In 2022 Wahed broke new ground in the world of ethical investments by launching NASDAQ’s first ever ESG-Aware and Sharia compliant ETF. Last year at the IFN UK Forum (Europe’s largest annual Islamic finance event) a key topic of debate was how Islamic finance can and must play a part in the UK’s transition to a low carbon economy. These and other examples are signs of overlapping and, to some extent, convergence as the ESG and faith-based markets evolve.

Looking at the bigger picture, there’s no doubt that the ethical investment sector is continuing to grow rapidly. We see that in the pensions and retirement planning sector, but the trend extends across the financial services industry. In the UK proof can be seen in the Ethical Markets Report (published by Ethical Consumer and Co-op) which has been acting as a barometer of market trends for over 20 years. It’s a report that’s trusted by businesses, academics and Government. 

The latest complete annual data set that's available shows there is increasing awareness of ethical issues, especially around climate change, sustainability and the environment.


In fact, says Cathryn Higgs, Head of Environment, Sustainability and Policy at Co-op, awareness of climate and environmental issues amongst consumers is now ‘greater than it has ever been’.
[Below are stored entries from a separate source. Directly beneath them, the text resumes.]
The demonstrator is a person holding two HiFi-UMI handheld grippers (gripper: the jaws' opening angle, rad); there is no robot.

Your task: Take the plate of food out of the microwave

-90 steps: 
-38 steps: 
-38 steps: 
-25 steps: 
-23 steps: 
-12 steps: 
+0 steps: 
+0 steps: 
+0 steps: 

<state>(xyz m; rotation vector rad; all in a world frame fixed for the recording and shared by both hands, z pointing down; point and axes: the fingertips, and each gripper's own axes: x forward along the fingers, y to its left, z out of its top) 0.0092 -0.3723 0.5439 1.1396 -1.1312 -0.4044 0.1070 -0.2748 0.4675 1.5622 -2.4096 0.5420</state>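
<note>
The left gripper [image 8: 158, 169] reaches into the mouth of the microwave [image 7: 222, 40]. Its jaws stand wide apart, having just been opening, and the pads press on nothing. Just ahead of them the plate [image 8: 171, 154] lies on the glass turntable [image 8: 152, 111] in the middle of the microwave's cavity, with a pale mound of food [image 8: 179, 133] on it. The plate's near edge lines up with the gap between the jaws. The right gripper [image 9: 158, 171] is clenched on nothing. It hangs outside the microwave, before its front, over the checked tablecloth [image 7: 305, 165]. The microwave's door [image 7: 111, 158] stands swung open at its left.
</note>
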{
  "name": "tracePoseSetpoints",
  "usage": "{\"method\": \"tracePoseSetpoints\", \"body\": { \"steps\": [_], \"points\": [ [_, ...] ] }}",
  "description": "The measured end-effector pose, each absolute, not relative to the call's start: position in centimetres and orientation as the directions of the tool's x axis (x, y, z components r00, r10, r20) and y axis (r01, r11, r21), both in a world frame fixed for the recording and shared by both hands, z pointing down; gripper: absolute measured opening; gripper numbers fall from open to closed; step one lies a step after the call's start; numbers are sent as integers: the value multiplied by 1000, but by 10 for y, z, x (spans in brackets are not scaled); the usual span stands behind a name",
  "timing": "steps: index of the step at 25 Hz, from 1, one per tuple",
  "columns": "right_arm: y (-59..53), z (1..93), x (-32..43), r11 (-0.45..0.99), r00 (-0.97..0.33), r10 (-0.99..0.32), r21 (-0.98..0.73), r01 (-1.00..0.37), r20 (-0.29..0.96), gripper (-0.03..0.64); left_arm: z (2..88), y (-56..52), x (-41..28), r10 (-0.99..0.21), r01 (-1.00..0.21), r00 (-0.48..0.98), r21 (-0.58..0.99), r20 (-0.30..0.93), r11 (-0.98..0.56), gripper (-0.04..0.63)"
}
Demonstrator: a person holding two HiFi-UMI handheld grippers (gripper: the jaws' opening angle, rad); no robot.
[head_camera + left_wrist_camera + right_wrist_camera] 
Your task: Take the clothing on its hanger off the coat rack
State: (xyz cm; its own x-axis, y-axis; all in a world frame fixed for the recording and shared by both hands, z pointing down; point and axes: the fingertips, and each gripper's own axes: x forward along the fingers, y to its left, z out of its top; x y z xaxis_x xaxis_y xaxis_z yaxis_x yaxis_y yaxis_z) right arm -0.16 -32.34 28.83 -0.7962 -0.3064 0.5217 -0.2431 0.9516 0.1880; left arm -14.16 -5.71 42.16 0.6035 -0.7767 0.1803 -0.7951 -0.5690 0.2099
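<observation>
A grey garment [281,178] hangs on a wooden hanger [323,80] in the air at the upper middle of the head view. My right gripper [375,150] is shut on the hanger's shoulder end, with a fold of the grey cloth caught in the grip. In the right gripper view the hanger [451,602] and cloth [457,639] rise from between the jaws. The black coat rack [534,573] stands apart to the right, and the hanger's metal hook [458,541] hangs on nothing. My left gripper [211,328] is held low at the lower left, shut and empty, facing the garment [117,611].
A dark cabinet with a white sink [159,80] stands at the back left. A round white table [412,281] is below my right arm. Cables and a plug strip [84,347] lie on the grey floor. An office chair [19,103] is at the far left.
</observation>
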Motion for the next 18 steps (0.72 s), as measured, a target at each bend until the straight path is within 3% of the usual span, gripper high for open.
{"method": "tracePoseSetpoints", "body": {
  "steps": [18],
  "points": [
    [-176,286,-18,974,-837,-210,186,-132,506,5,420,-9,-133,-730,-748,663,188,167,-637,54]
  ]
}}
The most recent report covers a wide range of sectors, including the ethical finance sector which grew by 50% year on year, with the bulk of that being driven by growth in ethical investments which rose by a staggering 83.7%. Breaking down that last percentage, it’s based on a rise from £33.3billion to £61.2billion year on year. This compares to just £11.3billion back in 2010.

Based on this and other reliable data, there’s no doubt that more and more individuals and businesses are thinking about the social cost, and social value, of every pound they spend or save. And those factors apply just as much to faith-based investors as they do to those motivated primarily by environmental and climate change concerns.

Disclaimer: As a SIPP provider, Options UK can provide information and guidance about what can and can’t be done within a pension scheme. We cannot provide advice as we are not regulated to do so – but we always recommend that advice is sought from an appropriately qualified regulated adviser before embarking on a financial investment.